Hayatı bir hıyar gibi yaşamak!!!!!!!!

Yazı yazmak için ne bekliyorum diye sordum kendime biraz önce. Sonra içimden yine kendi kendime sorduğum soruyu cevaplamama fırsat vermeden 'onu bekle bunu bekle, yok şu hallolsun, yok bu hallolsun, yok şu şeyi de bi rayına oturtiim, aman şu da bi alışsın.... gibi işleri hayatımın tam odak noktasına koymaya devam edersem nah bi şey yazarım, öyle salak gibi , öyle mal mal maillerime bakar, feyzbuka bi göz atar, bi iki blog okuyup, canııım Mac'e, bi PC muamelesi yaparım.

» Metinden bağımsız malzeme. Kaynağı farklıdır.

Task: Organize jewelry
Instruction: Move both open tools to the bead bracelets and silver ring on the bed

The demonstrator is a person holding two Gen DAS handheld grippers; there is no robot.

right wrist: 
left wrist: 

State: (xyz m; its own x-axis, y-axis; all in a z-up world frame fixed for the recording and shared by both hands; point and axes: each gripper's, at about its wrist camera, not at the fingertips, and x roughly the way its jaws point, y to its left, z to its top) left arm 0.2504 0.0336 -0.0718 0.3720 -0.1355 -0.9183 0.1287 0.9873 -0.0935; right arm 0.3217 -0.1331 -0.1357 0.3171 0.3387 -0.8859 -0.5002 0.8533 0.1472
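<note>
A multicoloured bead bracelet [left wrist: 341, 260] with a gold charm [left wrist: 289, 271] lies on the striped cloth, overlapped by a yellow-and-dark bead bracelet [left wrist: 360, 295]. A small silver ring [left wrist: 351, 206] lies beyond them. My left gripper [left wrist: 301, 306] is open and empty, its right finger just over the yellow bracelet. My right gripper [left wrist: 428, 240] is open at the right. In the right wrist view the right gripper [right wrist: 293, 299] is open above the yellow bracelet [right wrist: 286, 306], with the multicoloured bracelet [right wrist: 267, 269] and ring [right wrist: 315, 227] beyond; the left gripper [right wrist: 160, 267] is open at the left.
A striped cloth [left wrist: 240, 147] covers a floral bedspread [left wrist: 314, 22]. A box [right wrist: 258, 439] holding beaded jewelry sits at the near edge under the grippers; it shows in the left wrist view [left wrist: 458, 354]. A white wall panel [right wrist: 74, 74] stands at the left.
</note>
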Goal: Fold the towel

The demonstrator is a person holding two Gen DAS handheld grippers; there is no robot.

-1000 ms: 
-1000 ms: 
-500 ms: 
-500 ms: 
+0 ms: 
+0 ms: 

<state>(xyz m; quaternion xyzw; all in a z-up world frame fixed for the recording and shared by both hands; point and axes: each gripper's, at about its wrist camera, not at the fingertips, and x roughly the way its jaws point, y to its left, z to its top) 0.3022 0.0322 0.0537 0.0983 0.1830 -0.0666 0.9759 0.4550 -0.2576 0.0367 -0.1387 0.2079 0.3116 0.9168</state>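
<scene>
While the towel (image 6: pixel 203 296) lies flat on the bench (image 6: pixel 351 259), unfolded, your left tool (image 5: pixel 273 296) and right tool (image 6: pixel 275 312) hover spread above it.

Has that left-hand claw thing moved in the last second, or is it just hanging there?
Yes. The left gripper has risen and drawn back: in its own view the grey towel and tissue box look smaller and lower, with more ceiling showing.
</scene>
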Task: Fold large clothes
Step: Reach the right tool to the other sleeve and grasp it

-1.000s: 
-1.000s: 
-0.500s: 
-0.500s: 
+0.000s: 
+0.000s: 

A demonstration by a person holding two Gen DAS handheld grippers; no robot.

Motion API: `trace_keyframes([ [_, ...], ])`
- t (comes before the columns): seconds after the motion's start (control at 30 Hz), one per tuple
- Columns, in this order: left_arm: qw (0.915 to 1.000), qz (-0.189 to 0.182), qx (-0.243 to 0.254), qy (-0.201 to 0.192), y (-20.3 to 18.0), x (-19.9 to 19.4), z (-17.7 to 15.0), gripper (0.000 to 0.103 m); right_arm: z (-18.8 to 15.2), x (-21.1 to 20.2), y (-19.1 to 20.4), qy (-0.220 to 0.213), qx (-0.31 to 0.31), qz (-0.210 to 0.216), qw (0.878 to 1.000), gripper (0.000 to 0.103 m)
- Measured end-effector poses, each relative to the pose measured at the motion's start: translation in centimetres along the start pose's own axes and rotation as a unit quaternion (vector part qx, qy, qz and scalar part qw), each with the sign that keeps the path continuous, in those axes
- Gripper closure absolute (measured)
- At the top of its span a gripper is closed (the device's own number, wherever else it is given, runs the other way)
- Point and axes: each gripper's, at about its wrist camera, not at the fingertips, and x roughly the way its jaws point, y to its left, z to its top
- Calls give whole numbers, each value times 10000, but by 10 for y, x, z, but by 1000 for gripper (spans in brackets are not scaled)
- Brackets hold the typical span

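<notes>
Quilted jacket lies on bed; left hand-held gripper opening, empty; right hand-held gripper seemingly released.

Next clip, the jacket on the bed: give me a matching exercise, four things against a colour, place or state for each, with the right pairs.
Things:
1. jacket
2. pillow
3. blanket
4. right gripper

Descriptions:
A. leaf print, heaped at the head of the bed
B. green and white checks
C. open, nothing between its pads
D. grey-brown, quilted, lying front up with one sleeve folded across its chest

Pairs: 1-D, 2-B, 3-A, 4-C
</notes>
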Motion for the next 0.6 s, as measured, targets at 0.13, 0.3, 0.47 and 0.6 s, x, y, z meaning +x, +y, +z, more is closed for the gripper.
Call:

Hayır zaten bi şey yazmayı bırak, bi iki blog dışında blog okumayı da bıraktım, fotograf da çekmiyorum. BU aralar işleri de salladım. Gidiyorum işe mal gibi, kimse yoksa ışıkları söndürüp, dükkanı içerden kapatıp uyuyorum, telefonlar çalana kadar. Sonra muşmula bi suratla kalkıp, ışıkları açıp, o leş kokulu han tuvaletini kullanıyor olmanın huzursuzluğunda muşmula suratımı yıkayıp, pasaklı çaycının, çay kazanında, çay suyuyla birlikte kaynama ihtimali olan bi sürü bok püsürü hiçe sayarak çay alıp, dükkanda uyanmaya çalışıyorum. Sonra da mal gibi eve geri dönüyorum. Sonra da zaten evde beynimin otomatiğe bağladığı işler güçler yüzünden, evde kendim için hiç bi şeye vaktim kalmıyor. Sonra da ben niye yazamıyorum, ben niye fotoğraf çekemiyorum, niye işime asılamıyorum, niye annemi görmeye gidemiyorum, niye dil sınavını geçtiğim halde o çok istediğim yüksek lisans mülakatına giremiyorum diye düşünüyorum. Lüzumü yok düşünmemim, kendi hayatını hiçe sayan ve önemsemeyen bir hıyarım da ondan...' diye sıraladım lafları zihnimde kendi kendime.
İyi mi yaptım acaba??!!! Bilmiyorum ki, kendi kendimin üstüne çok gittim, yine olan bana oldu galiba...!!!